Finding the Middle Ground

Recently, while enjoying a rare moment of meditation, I thought about my daily life, with all the ups and downs, pleasure and pain. When you meditate for a bit and let your mind settle, you can see how it gets so easily pulled along this way or that. When I see a hot girl, or get hungry my mind pulls one way toward craving, while when I am having a difficult day at work (or on-call) my mind pulls another way toward anger and frustration. By the end of the day, no wonder I am tired. My mind just goes a mile a minute one way or another. So mercurial.

I want to look at beautiful people, I want to eat good food, I want to hear good music, do mentally stimulating things I like, and so on. I don’t want to be around people that annoy me, I don’t want to be hungry, I don’t want to have to do work I don’t want to do and so on. I want one extreme, but not the other. Me, me, me.

But it occurred to me that life is this kind of pendulum that’s constantly swinging back and forth between one extreme or another. One minute, I see or taste something I really like and I feel great, while in another I have to suffer instead, but they’re not separate, discrete events. One always leads into the other. Good food costs money, and after my stomach becomes satisfied comes the bill. No matter how attractive my spouse is, it’s never enough, and inevitably she’ll grow old, feeble and fade, and she can’t be hot all the time anyway. I can stay up all night playing my favorite video games, but in the morning when I am sleep-deprived and miserable, I start to regret the lack of sleep.

So I realized that I was stuck between this constant, shifting pattern of pleasure and pain for the rest of my days without rest. When I think about it, it’s all so tiring and terrible. I’d love to just be somewhere where I didn’t have to be bombarded by both, and just live a quiet, bland life, but where can I go?

Then I somehow remembered the famous treatise written by Chinese Buddhist master Shan-tao about the Two Rivers and the White Path. In the parable, the hapless person finds himself on the shore facing two rivers: a river of water and a river of fire. Crossing these rivers is a small white path leading to the other shore. On the other end is Amitabha Buddha, and on this end is the historical Shakyamuni Buddha pointing the way toward the other shore (a metaphor for Enlightenment).

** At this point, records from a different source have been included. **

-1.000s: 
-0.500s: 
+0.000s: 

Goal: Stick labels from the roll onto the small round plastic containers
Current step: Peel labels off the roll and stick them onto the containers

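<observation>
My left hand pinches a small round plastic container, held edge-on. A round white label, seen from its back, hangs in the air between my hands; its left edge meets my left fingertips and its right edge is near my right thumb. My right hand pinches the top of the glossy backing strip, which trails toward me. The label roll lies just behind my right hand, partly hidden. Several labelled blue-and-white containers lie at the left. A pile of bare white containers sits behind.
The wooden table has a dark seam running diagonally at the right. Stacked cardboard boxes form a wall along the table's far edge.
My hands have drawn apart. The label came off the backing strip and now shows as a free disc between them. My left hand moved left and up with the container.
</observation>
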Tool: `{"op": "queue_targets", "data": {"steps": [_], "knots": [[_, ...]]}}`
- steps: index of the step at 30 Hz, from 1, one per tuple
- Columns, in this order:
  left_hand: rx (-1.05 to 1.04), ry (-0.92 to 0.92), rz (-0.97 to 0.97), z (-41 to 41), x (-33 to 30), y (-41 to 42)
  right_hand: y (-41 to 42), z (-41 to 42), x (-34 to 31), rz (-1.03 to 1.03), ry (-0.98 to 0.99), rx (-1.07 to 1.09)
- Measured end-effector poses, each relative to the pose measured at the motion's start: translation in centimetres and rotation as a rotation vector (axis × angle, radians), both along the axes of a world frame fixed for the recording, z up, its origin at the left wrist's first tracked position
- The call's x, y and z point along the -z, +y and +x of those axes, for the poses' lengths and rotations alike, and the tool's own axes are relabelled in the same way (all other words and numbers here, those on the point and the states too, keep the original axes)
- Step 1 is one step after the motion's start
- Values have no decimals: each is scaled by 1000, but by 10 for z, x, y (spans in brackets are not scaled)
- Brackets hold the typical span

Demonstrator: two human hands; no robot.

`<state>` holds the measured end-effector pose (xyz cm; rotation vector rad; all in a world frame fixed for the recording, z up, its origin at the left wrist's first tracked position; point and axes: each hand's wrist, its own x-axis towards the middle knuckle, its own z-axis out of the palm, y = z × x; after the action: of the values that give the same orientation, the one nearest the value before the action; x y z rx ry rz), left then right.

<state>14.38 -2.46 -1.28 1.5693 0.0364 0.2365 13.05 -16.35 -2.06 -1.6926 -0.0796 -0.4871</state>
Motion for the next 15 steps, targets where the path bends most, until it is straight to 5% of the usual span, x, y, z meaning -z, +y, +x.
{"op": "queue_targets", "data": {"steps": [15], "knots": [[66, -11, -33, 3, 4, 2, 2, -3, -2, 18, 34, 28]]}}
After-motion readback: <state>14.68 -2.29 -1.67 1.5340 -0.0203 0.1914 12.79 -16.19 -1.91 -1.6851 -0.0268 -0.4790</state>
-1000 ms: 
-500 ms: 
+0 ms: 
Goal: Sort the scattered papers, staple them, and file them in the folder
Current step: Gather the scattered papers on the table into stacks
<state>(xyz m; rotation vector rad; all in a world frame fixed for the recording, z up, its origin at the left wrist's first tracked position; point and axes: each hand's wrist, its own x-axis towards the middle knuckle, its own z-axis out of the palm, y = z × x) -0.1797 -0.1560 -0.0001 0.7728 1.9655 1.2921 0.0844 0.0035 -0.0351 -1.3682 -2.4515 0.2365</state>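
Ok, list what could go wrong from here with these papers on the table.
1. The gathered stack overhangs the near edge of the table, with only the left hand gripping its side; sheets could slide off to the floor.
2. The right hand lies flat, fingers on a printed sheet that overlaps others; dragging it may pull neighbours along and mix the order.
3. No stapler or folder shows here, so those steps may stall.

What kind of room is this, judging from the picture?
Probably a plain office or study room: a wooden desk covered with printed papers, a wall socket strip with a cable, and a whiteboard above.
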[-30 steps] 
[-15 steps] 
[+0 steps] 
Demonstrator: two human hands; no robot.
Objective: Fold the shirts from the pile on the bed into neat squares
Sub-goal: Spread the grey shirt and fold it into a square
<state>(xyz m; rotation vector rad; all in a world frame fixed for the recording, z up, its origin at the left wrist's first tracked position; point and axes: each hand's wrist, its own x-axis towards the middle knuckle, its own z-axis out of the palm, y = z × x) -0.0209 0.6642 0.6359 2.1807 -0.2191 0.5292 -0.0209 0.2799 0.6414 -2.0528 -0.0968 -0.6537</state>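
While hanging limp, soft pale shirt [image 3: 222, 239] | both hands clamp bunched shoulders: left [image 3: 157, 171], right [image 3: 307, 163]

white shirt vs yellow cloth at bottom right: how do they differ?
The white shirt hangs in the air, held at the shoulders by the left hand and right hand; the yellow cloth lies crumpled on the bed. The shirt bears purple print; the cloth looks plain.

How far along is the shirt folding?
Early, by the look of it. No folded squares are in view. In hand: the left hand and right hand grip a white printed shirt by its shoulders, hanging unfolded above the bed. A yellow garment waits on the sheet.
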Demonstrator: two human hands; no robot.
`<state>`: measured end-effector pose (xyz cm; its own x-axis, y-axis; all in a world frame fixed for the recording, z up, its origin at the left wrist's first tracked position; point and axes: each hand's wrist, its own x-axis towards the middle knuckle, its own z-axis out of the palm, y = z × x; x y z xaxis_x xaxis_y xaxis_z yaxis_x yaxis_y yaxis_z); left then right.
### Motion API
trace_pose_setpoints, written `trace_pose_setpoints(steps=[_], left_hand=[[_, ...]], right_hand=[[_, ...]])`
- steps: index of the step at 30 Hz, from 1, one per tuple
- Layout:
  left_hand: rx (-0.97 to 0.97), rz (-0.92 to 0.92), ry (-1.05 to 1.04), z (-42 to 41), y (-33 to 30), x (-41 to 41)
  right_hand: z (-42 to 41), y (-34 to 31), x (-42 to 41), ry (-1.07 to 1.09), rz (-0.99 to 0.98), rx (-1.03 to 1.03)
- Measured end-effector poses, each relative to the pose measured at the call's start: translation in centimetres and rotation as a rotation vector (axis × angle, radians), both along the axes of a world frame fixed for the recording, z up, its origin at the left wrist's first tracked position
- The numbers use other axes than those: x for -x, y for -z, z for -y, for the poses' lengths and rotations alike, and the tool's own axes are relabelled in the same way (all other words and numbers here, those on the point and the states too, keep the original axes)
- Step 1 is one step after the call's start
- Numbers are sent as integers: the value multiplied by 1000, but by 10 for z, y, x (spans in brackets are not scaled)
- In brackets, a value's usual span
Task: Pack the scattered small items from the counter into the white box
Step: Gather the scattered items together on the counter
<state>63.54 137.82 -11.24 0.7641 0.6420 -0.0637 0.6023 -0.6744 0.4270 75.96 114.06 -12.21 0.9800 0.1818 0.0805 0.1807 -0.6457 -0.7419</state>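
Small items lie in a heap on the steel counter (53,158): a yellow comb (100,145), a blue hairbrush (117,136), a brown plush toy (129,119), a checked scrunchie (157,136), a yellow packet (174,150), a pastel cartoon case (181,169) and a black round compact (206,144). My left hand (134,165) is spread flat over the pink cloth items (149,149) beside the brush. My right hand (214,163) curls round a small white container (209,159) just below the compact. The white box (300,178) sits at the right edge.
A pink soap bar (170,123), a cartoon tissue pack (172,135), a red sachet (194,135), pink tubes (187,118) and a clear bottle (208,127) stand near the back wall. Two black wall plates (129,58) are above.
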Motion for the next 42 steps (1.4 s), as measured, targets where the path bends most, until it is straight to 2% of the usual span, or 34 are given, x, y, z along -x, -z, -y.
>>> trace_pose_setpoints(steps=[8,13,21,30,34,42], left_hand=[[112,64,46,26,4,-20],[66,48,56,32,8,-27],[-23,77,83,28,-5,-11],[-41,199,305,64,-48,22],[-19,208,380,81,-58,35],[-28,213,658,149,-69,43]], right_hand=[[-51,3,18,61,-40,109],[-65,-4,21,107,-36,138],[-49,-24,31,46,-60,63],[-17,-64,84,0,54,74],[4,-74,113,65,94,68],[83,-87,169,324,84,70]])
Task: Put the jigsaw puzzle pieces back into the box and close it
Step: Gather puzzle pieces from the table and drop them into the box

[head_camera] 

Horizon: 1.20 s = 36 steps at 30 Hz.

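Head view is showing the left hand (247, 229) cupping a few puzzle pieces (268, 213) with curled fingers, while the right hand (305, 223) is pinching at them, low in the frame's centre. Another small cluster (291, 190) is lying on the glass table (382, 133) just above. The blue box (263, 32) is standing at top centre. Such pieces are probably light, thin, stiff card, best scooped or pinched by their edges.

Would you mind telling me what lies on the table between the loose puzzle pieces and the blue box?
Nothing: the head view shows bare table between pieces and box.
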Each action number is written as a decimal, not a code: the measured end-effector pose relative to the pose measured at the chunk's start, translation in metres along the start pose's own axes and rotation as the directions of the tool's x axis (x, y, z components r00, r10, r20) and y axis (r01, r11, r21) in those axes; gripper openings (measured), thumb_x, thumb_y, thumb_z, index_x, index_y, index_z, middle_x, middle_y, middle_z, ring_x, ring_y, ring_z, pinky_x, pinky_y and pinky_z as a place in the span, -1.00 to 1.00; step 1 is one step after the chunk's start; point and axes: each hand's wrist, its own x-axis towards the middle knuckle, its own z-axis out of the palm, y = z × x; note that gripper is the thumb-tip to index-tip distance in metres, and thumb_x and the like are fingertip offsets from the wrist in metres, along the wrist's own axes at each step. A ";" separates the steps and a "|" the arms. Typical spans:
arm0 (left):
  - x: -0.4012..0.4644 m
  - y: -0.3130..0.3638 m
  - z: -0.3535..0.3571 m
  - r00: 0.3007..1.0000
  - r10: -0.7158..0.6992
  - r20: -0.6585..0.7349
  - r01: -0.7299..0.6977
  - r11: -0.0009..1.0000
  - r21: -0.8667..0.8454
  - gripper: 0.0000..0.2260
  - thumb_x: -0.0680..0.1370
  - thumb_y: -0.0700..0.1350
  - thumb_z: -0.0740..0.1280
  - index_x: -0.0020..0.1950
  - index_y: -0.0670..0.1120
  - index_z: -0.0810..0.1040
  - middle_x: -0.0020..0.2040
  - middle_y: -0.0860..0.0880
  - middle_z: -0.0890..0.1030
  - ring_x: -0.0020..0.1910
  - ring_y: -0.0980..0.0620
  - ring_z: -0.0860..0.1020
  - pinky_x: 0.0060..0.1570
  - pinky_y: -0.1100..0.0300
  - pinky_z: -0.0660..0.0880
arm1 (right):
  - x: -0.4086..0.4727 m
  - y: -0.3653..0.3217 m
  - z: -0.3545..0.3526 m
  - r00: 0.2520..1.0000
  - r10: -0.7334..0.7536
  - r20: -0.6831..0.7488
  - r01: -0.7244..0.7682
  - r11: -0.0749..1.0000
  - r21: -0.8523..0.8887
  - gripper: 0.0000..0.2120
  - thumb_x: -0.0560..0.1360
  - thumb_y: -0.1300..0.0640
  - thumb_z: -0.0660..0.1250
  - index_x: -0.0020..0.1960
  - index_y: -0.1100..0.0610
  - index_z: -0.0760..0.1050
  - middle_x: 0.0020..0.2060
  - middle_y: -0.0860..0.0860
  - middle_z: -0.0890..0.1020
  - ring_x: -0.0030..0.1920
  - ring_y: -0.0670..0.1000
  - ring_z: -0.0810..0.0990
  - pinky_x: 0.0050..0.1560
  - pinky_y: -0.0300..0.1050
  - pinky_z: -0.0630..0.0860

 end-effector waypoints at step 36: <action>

The two extremes in my life between pleasure and pain reminded me of the two rivers. The river of water might represent the pleasures of life, and my efforts to immerse in then, until I would metaphorically drown. The river of fire was my anger and resentment and all the things I hated in life. My exhaustion at being pulled by these two extremes compels me to somehow let go of both and follow the white path in the middle, knowing that the Buddha is at the other end beckoning people to cross over and away from the two extremes. Life happens, and this small revelation won’t change that, but if I set my sights further out, settle the mind, etc, I can hopefully keep from getting burned by life so easily.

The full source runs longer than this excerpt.